CSV Import with DuckDB
FastTransfer leverages DuckDB's powerful read_csv function to efficiently import CSV files into any supported database. DuckDB provides advanced features like automatic schema detection, parallel processing, and support for complex CSV formats.
DuckDB offers several advantages for CSV processing:
- Automatic schema detection - No need to manually define column types
- High performance - Optimized CSV parser with parallel reading
- Flexible formatting - Handle various delimiters, quotes, and escape characters
- Multi-file support - Process multiple CSV files with glob patterns
- In-memory processing - No need for a persistent database file
Basic CSV Import
Single Small CSV File
Import a single CSV file using DuckDB's in-memory mode:
.\FastTransfer.exe `
--sourceconnectiontype "duckdbstream" `
--sourceserver ":memory:" `
--query "SELECT * from read_csv('D:\DATA\arborescence.csv') rcsv" `
--targetconnectiontype "msbulk" `
--targetserver "localhost" `
--targettrusted `
--targetdatabase "Edilians" `
--targetschema "dbo" `
--targettable "arborescence" `
--parallelmethod "None" `
--mapmethod "Name" `
--loadmode "Truncate"
The :memory: server parameter tells DuckDB to operate in-memory without creating a database file. This is perfect for one-time CSV imports.

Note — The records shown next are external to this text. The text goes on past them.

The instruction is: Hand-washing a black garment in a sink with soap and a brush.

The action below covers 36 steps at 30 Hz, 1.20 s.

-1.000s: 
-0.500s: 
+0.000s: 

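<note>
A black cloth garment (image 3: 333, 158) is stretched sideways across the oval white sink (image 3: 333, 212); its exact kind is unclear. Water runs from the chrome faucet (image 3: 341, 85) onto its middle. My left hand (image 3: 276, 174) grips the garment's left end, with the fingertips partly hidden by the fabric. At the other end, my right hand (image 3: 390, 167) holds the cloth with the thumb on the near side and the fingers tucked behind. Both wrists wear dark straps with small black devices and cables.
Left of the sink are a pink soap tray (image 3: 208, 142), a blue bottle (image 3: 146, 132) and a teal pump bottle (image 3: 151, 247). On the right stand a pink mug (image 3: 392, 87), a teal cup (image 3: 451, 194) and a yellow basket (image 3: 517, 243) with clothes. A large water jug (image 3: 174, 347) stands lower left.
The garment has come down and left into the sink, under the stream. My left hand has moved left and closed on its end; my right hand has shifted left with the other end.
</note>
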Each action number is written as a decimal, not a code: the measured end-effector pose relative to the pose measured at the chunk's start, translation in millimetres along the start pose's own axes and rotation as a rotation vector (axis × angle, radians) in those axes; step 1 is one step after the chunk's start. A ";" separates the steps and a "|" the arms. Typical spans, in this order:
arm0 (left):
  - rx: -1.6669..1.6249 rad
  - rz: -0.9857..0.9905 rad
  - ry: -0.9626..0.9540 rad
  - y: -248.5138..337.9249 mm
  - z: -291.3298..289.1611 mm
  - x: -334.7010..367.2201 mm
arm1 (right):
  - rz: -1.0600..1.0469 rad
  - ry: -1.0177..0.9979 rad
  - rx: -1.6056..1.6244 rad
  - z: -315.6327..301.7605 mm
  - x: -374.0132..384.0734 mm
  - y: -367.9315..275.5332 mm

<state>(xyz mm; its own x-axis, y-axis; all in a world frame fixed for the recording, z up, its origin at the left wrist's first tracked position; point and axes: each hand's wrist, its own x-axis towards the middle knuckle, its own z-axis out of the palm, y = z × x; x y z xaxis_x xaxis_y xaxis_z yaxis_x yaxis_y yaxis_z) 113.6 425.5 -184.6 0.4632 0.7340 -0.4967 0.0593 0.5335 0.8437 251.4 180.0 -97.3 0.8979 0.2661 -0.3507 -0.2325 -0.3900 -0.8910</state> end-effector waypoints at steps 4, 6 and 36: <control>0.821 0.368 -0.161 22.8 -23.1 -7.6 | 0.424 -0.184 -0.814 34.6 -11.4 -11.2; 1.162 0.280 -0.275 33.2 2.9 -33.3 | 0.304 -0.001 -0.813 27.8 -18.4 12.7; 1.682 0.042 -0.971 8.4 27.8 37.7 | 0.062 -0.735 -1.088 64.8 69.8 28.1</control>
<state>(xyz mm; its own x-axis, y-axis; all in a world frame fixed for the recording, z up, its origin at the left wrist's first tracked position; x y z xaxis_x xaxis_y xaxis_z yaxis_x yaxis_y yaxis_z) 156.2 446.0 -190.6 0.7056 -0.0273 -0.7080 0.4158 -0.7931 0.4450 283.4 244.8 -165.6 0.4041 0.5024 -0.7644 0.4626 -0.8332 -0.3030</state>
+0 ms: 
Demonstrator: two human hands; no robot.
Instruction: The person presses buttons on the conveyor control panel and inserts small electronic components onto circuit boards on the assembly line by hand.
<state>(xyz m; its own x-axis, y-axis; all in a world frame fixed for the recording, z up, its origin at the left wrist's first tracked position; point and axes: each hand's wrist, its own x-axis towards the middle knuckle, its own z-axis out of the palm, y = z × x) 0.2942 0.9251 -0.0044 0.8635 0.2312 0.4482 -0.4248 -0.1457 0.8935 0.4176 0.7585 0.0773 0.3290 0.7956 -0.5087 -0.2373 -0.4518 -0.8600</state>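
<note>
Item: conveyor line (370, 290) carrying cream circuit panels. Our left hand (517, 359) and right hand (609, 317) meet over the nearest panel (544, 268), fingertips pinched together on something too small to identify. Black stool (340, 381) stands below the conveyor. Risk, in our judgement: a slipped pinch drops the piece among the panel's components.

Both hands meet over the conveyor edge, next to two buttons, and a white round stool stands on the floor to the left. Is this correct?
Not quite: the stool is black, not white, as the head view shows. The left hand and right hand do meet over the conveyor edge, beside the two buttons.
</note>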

Medium CSV File - Single Thread
Import a medium-sized CSV file to PostgreSQL:
.\FastTransfer.exe `
--sourceconnectiontype "duckdbstream" `
--sourceserver ":memory:" `
--query "SELECT * from read_csv('D:\OpenData\wikidata\vector_database_wikipedia_articles_embedded.csv') rcsv" `
--targetconnectiontype "pgcopy" `
--targetserver "localhost:35432" `
--targetuser "postgres" `
--targetpassword "YourPassword" `
--targetdatabase "wikipedia" `
--targetschema "public" `
--targettable "articles" `
--parallelmethod "None" `
--mapmethod "Name" `
--loadmode "Truncate"
Parallel CSV Import
DataDriven Method with Calculated Column
Use a calculated distribution key for parallel processing:
.\FastTransfer.exe `
--sourceconnectiontype "duckdbstream" `
--sourceserver ":memory:" `
--query "SELECT * from read_csv('D:\OpenData\wikidata\vector_database_wikipedia_articles_embedded.csv') rcsv" `
--targetconnectiontype "pgcopy" `
--targetserver "localhost:35432" `
--targetuser "postgres" `
--targetpassword "YourPassword" `
--targetdatabase "wikipedia" `
--targetschema "public" `
--targettable "articles" `
--parallelmethod "DataDriven" `
--distributeKeyColumn "(id/10000)::int" `
--mapmethod "Name" `
--loadmode "Truncate" `
--degree 12
The expression (id/10000)::int divides the ID column by 10,000 and casts to integer, creating balanced data chunks for parallel processing.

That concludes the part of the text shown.